Figure 6Lastly, the new aortic root is sutured to the ascending aorta using a continuous Prolene suture. Great care is taken to suture the ascending aorta without distorting the 120 degrees distribution of the 3 commissures. If the aortic root is dilated, anastomosing the ends of the autograft and the native aorta might be stretching the sino-tubular junction. In order to prevent a size mismatch between the neo-aorta and the native ascending aorta and further dilatation of the ascending aorta, a triangular resection and suture-pliacation of the ascending aorta is utilized to match the size of the aortic sino-tubular junction and the ascending aorta.
We have used this technique in the past decade in the pediatric age in children as young as 3 years of age and, more frequently, in young adults and adolescents. We found this technique particularly suited to these ages when the predominant lesion what most call a bicuspid valve, which is probably more accurately described as a unicommissural aortic valve. The majority of these patients have a somewhat dilated aortic root. Some may believe that this dilatation of the aortic root should be a contraindication of the Ross procedure. We have found that in all cases we had an almost perfect match between the inner dimensions of these slightly dilated roots and the outside dimensions of the harvested autografts. We believe that the Ross procedure, as well as the inclusion technique described by Skillington, are feasible. We also find it very reassuring that this technique avoids any potential for coronary distortion because these vessels are not detached and reimplanted, but left in their native position.

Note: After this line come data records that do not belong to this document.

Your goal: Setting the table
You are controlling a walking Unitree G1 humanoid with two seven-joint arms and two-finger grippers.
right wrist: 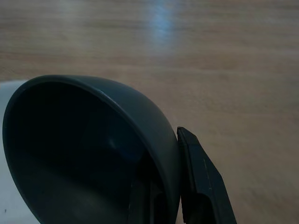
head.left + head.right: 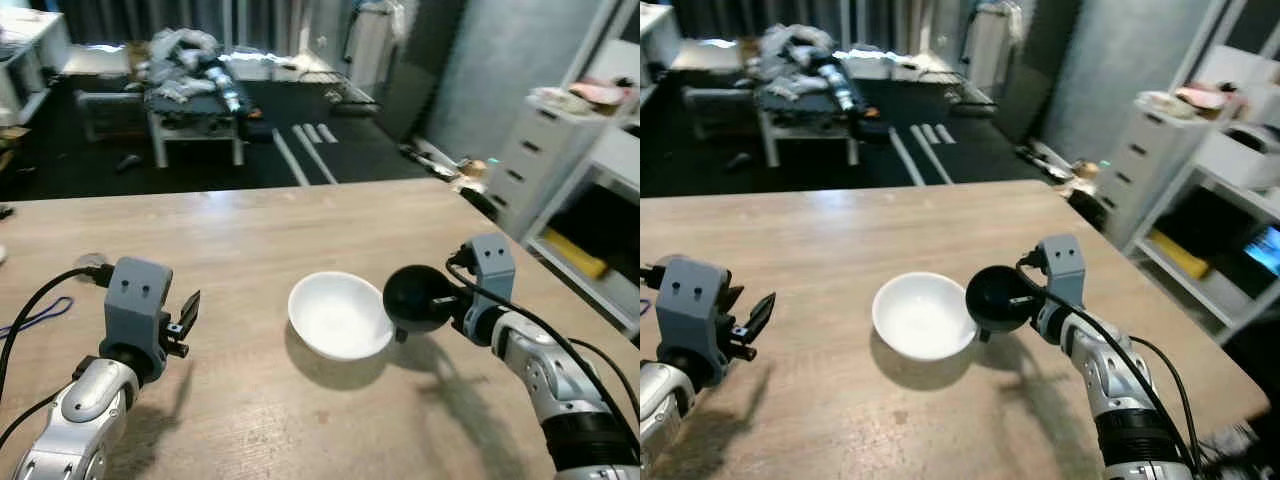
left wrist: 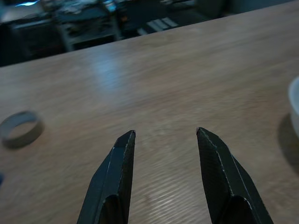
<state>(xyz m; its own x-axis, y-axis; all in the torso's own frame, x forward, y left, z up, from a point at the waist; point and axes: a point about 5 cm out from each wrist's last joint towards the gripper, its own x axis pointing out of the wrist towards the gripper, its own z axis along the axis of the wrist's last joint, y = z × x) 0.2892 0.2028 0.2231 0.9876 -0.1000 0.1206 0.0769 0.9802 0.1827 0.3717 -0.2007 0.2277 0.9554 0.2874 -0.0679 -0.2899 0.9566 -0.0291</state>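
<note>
— Right gripper [image 1: 175, 205]: what has it got?
— Its fingers are clamped on the rim of a dark bowl [image 2: 997, 297], one inside the wall and one outside. The bowl is tipped on its side, held off the counter [image 2: 250, 230] and touching the white bowl's right edge.
— And the white bowl [image 2: 340, 314]?
— It sits upright on the wooden counter, near the middle, between the two arms.
— Where is the left gripper [image 3: 164, 140]?
— It hovers low over the counter, well to the left of the white bowl, with its two black fingers apart and nothing between them.
— Anything else on the counter?
— A pale ring [image 3: 19, 127], perhaps a roll of tape, lies flat ahead of the left gripper.
</note>
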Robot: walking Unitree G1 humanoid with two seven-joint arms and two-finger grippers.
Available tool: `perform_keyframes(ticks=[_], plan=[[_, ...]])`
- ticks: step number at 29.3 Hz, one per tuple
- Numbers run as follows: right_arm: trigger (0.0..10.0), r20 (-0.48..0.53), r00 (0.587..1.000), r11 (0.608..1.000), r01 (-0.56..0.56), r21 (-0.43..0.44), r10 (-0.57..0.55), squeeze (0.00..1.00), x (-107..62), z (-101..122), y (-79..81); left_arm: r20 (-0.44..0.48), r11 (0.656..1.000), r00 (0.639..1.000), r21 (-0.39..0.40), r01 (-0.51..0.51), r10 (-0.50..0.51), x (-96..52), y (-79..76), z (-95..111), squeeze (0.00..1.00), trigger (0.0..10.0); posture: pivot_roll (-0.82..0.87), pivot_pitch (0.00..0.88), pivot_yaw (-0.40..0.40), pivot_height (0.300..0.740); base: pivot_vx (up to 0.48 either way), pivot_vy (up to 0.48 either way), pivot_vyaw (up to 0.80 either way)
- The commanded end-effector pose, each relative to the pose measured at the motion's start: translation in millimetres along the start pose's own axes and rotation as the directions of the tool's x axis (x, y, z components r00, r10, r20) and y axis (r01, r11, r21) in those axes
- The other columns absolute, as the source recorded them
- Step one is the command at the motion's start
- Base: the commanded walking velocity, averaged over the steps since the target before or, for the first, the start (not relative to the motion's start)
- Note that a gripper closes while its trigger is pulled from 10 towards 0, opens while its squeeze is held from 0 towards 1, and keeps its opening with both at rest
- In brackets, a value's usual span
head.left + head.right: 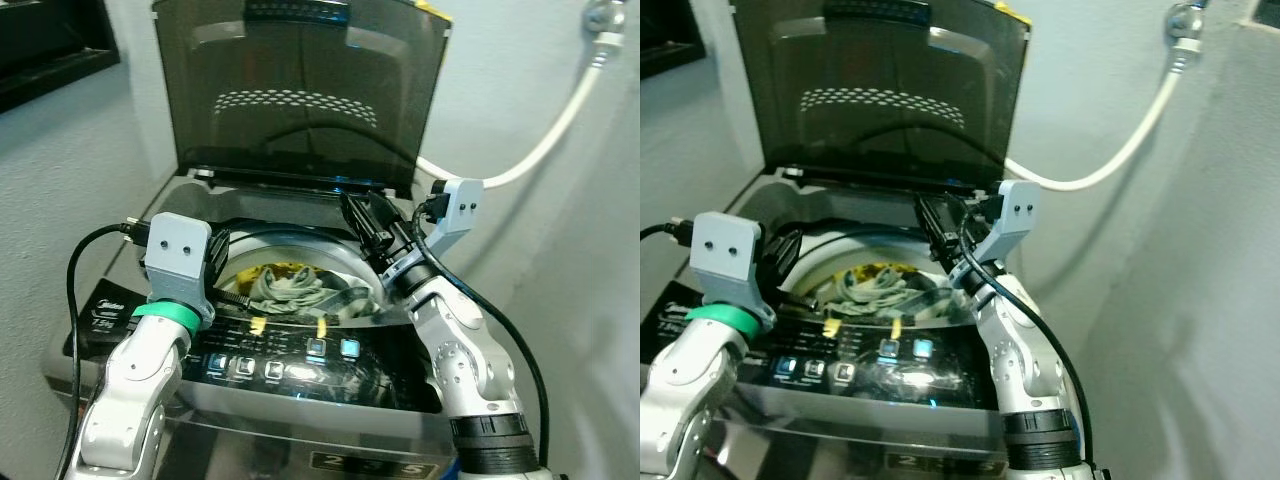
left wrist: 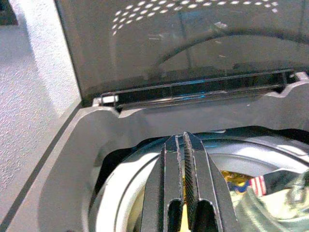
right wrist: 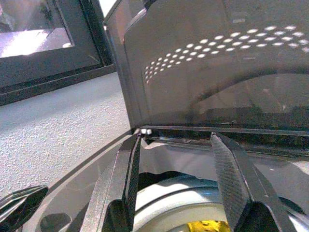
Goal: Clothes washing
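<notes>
A top-loading washing machine (image 1: 120,300) stands before me with its dark lid (image 1: 300,90) raised upright. In its drum lie grey-green and yellow clothes (image 1: 285,288), also seen as a heap of clothes (image 2: 270,193) in the left wrist view. My left gripper (image 1: 222,262) hovers at the left rim of the drum opening, and my left gripper (image 2: 183,140) has its fingers pressed together with nothing between them. Over the back right of the opening my right gripper (image 1: 365,225) points toward the lid; my right gripper (image 3: 176,140) is open and empty.
The lit control panel (image 1: 300,355) runs along the machine's front edge, under both arms. A white hose (image 1: 560,120) curves from a wall tap down behind the machine. Grey walls close in at left and right; a dark window frame (image 1: 50,50) is at the upper left.
</notes>
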State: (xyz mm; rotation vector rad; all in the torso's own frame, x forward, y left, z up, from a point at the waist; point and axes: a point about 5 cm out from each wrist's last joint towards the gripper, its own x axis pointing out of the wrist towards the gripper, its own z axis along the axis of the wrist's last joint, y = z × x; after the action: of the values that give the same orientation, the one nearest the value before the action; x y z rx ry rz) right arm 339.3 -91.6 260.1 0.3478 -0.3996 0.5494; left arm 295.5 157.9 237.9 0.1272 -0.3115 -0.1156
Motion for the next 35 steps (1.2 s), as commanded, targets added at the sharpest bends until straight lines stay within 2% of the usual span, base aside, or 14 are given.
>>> perform_keyframes(ticks=[1,5,10,27,35], plan=[[10.0,0.018,1.0,1.0,-0.001,-0.006,0.001,0.0,0.9,3.7,0.0,-0.012,1.0,1.0,-0.004,0.01,-0.01,-2.3,-1.5,-2.2,0.0,10.0,0.04,0.0,0.001,0.74,0.0,0.0,0.8],[10.0,0.02,1.0,1.0,0.0,-0.007,0.0,0.0,1.0,4.1,-0.1,-0.013,1.0,1.0,-0.007,0.011,-0.011,-2.4,-1.5,-2.3,0.0,10.0,0.04,0.0,0.004,0.74,0.0,0.0,0.8],[10.0,0.026,1.0,1.0,-0.003,-0.009,0.003,0.0,0.5,4.6,-0.3,-0.024,0.999,1.0,-0.048,0.008,-0.009,-4.3,-1.3,-3.4,0.0,10.0,0.04,0.0,0.005,0.74,0.0,0.0,0.8],[10.0,0.029,1.0,1.0,-0.01,-0.018,0.01,0.0,1.2,4.8,-2.3,-0.028,0.999,0.999,-0.038,0.029,-0.03,-5.5,-4.4,-3.5,0.0,10.0,0.05,0.0,0.008,0.74,0.0,0.0,0.8],[10.0,0.032,0.999,1.0,-0.003,-0.029,0.004,0.0,1.1,6.5,-5.1,-0.029,0.997,0.999,-0.067,0.025,-0.027,-4.9,-5.2,-3.2,0.0,10.0,0.04,0.0,0.009,0.74,0.0,0.0,0.8]])
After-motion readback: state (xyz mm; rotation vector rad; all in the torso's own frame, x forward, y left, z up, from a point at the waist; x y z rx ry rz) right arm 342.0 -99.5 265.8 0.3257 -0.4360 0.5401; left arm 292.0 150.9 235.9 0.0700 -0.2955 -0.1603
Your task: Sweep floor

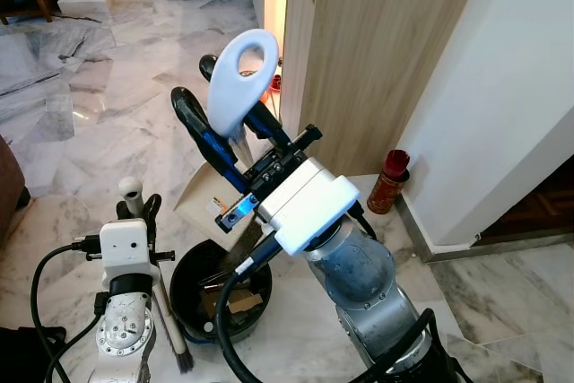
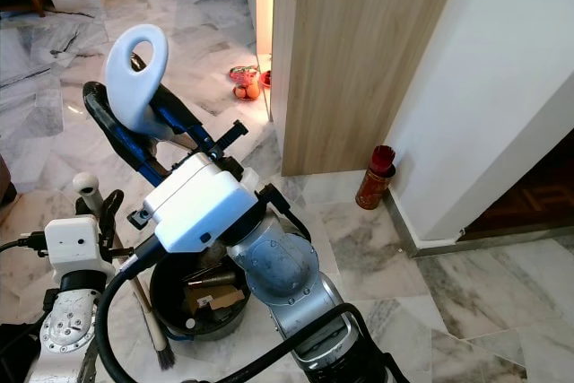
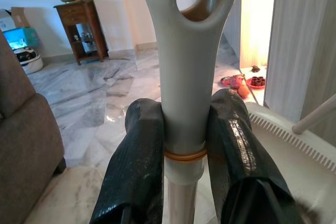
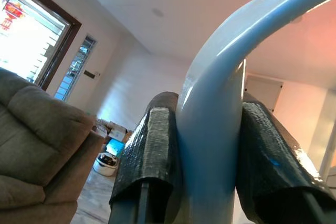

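Marble floor (image 1: 134, 105) is extending past a wooden cabinet (image 1: 368, 51). Nearest, the left claw (image 3: 181, 145) is clamping the broom handle (image 3: 184, 77), bristles (image 1: 184, 361) touching the floor beside a black dustpan (image 1: 220, 289). The right claw (image 4: 207, 150) is gripping the dustpan's white looped handle (image 1: 240, 78). A red bottle (image 1: 390, 181) is standing by the wall.

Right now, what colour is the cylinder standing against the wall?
Red with gold markings, the cylinder shows best in the left eye view.
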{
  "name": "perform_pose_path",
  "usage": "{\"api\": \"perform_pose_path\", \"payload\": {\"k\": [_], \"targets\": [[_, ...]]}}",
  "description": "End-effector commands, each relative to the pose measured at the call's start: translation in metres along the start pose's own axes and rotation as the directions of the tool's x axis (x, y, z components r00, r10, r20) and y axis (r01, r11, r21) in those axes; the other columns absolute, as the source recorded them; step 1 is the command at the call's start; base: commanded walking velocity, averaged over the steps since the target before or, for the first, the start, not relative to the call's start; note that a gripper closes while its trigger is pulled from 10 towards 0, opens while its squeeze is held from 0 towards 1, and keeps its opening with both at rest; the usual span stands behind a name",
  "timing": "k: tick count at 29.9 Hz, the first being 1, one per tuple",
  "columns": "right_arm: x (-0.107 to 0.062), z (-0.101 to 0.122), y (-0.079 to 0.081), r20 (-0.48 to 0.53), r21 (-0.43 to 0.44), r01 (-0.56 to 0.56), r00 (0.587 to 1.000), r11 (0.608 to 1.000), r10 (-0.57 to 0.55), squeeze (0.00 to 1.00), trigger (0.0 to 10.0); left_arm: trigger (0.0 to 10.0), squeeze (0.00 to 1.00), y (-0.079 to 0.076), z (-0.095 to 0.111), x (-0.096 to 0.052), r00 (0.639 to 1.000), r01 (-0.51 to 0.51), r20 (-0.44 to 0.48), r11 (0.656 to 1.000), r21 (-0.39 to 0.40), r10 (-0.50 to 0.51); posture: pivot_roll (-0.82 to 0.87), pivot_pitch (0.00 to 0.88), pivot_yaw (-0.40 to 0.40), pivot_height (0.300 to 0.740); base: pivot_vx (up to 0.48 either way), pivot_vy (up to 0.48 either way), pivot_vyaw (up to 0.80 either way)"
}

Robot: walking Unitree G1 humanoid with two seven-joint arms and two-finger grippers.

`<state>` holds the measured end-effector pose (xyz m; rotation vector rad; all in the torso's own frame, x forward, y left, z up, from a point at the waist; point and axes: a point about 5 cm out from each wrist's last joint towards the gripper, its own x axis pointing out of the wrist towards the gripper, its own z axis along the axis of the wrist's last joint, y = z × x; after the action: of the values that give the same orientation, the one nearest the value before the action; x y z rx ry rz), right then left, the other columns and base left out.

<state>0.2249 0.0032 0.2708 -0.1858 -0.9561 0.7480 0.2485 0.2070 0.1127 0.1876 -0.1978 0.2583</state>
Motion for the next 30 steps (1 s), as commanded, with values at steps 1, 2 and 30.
{"api": "perform_pose_path", "payload": {"k": [1, 2, 30], "targets": [[0.004, 0.018, -0.002, 0.098, -0.027, -0.005, 0.995, 1.0, 0.007, 0.0, 10.0, 10.0, 0.0, 0.0, 0.009, 0.001, 0.998, -0.006, 0.06, 1.0, -0.001, 0.006, 0.18, 0.112, -0.056, 0.74, 0.0, 0.0, 0.0], [0.004, 0.018, -0.002, 0.096, -0.024, -0.003, 0.995, 1.0, 0.006, 0.0, 10.0, 10.0, 0.0, 0.0, 0.009, 0.001, 0.998, -0.006, 0.06, 1.0, -0.001, 0.006, 0.18, 0.112, -0.056, 0.74, 0.0, 0.0, 0.0], [-0.04, -0.047, -0.088, -0.225, -0.398, 0.281, 0.893, 0.874, -0.389, 0.0, 10.0, 10.0, 0.0, 0.001, 0.009, 0.0, 0.999, 0.0, 0.052, 1.0, 0.002, 0.0, 0.17, 0.14, -0.048, 0.74, 0.0, 0.0, 0.0]]}}
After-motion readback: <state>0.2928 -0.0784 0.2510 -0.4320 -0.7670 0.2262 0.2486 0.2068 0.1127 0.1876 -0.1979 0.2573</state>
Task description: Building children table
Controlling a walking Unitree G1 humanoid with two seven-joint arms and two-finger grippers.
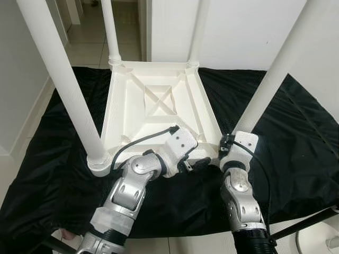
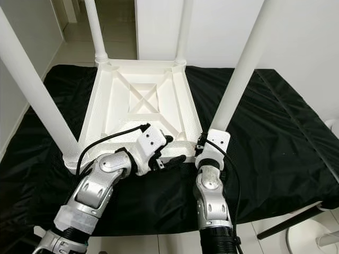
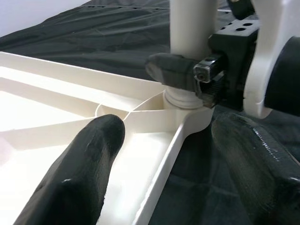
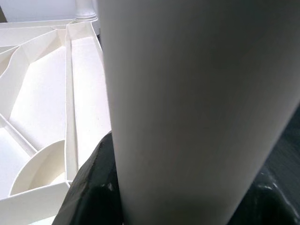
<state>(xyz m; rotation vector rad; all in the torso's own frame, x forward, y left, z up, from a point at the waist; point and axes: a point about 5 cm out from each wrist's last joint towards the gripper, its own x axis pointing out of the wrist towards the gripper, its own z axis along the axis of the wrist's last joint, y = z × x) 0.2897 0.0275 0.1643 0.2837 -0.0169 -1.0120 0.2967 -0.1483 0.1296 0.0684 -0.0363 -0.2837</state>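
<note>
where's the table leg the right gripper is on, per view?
Left eye: table leg, right of centre, rising from the near right corner.
Right eye, same corner.
Left wrist, top centre.
Right wrist, close up.
Shared landmark: right gripper clamped at its base.

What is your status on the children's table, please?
Right gripper shut on near-right leg at its base. Left gripper open at tabletop near edge. Table upside down on black cloth, four legs up. Nothing obstructing.
</note>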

In 1967 Donald Ross first described the use of a transplanted pulmonary autograft to replace an aortic valve in twelve patients stating that “As a living autograft, the transplanted pulmonary valve has the prospect of long-term or permanent survival, whilst retaining the advantages of an aortic homograft” the latter being the prevailing implant for aortic valve replacement at that time.1 Fast forward 55 years later, Mr. Ross’ prediction of long-term or permanent survival of the autograft remains controversial, particularly as it is applied to young and rapidly growing children and young infants who arguably would benefit the most from his procedure.